Süreç içerisinde askeri kapasitesini mezhepçi bir anlayış çerçevesinde İran ve İran’ın vekalet savaşçıları ile tahkim eden Esad rejimi, hemen sınırımızda bir mezhep savaşının da fitilini ateşlemiştir. İran’ın yayılmacı anlayışı ile bütünleşen Esad Politikası, İran, Irak, Pakistan, Afganistan ve hatta Güzey Azerbaycan’dan oluşturduğu yapılarla Türkiye’nin sınır noktasına yakın alanlarda bir mezhepsel ordu teşekkül ettirmiştir. Diğer taraftan Esad ile örtük işbirliği içinde olan PKK/PYD, ABD tarafından yeni bir forma sokularak SDG çatısı altında akredite edilmiş ve 200.000 tırdan müteşekkil bir cephane ile askeri tehdit haline getirilmiştir. Aynı ABD, dünyanın başka bölgelerinde de, meşru mahalli direnişi yok etmek amacıyla kurduğu IŞİD tezgahını bu bölgede de kurmuş ve sürecin diğer bir agresif çatışma alanını inşa etmiştir.

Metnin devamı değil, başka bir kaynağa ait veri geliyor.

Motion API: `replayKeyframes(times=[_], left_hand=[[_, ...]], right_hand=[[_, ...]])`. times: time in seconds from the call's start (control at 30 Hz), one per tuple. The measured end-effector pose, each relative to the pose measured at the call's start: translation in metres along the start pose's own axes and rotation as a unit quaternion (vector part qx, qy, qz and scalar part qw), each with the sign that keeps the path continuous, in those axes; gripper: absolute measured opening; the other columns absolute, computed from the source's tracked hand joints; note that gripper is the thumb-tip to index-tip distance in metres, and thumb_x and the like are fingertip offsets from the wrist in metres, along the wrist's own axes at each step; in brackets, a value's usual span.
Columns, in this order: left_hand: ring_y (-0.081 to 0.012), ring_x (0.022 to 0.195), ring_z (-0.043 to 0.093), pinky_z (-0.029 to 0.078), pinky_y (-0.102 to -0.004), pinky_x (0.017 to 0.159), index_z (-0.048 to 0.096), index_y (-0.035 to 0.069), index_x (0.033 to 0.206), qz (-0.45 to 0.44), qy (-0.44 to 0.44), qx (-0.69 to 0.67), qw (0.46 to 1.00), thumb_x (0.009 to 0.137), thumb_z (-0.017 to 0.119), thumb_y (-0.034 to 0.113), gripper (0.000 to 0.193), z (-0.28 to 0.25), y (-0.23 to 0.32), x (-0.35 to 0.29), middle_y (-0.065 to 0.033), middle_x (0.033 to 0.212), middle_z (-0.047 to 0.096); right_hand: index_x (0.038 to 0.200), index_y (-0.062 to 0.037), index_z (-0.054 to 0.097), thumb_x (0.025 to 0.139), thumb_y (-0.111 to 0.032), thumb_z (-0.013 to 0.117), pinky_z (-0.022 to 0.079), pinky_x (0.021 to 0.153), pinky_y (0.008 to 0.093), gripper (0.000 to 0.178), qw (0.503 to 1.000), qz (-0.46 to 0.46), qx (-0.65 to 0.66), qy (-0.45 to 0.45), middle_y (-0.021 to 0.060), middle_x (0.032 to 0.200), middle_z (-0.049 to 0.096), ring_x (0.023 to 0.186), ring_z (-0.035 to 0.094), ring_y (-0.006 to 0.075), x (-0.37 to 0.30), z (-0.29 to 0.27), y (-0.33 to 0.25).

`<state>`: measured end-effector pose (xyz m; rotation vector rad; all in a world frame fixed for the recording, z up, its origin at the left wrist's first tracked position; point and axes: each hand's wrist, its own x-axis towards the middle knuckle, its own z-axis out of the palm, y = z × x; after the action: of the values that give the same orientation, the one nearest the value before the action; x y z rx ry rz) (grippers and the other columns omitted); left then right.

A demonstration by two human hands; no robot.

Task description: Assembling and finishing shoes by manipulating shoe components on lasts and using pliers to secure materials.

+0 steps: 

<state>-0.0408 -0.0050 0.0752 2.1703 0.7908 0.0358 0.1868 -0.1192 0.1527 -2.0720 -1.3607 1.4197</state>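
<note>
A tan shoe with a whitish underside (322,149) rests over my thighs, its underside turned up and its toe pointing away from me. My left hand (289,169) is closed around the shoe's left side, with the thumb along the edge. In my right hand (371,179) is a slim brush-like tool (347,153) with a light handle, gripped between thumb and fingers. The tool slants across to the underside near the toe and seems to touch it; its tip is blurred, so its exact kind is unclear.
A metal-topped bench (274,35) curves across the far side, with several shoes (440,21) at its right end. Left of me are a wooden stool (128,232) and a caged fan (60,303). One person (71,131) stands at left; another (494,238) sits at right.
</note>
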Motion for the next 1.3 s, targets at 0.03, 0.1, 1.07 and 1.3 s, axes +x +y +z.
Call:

Ülkemizin sınırlarında gerçekleşen bu sürecin yarattığı tüm etkilerden ülkemiz ilk ve doğrudan etkilenmiştir. Terör tehdidi ve terör saldırıları, sınır ihlalleri, sınır kaçakçılığı ve en önemlisi devasa insan göçü ülkemize çok büyük maliyetler ve sosyo-ekonomik zorluklar getirmiştir. Devletimiz bu ağır sosyal yükü tek başına üstlenmek zorunda kalmıştır. Bu gayret insanlık tarihinin en hasbi ve mert tavrı olarak milletimizin kazanç hanesinde ilelebet duracaktır.
Son dönemde Gazze’de başlatılan soykırım sonrasında Kuzey’e göz diken İsrail ve ABD ittifakının, tahkim ettikleri SDG kapasitesine de ümit bağlayarak Kürt Kartı’nı açtıkları gözlenmiştir. Kuzey bölgesinden başlayarak adını Davut Koridoru koydukları bir sözde hat üzerinden SDG terör ordusu ile birleşme arzusunu açık ederek, ülkemize göz dağı vermeye başlamışlardır. Bu ve benzeri yaklaşımlara karşı ülkemiz tavizsiz bir yaklaşım ortaya koymuştur. Bir taraftan SDG odaklı tacizler sürerken; diğer taraftan da son dönemde Suriye rejim güçleri ve (İran, Rus destekli) milis grupların İdlib’e yönelik saldırıları sonucunda 30’un üzerinde sivil hayatını kaybetmiş, 100’den fazla kişi de yaralanmıştır. Son olarak bir Kuran kursuna düzenlenen saldırıda üç çocuk hayatını kaybetmiş, bir kısmı ağır olmak üzere onlarca çocuk yaralanmıştır.
Yaşanan bu saldırılar üzerine, Suriyeli muhalif gruplar atışların geldiği bölgelere yönelik Halep istikametinde sınırlı bir operasyon başlatmıştır. Muhalif grupların başta sınırlı olarak planladığı bu operasyon, rejim unsurlarının bulundukları bölgelerden kaçmaya başlamaları ile genişlemeye yol açmıştır.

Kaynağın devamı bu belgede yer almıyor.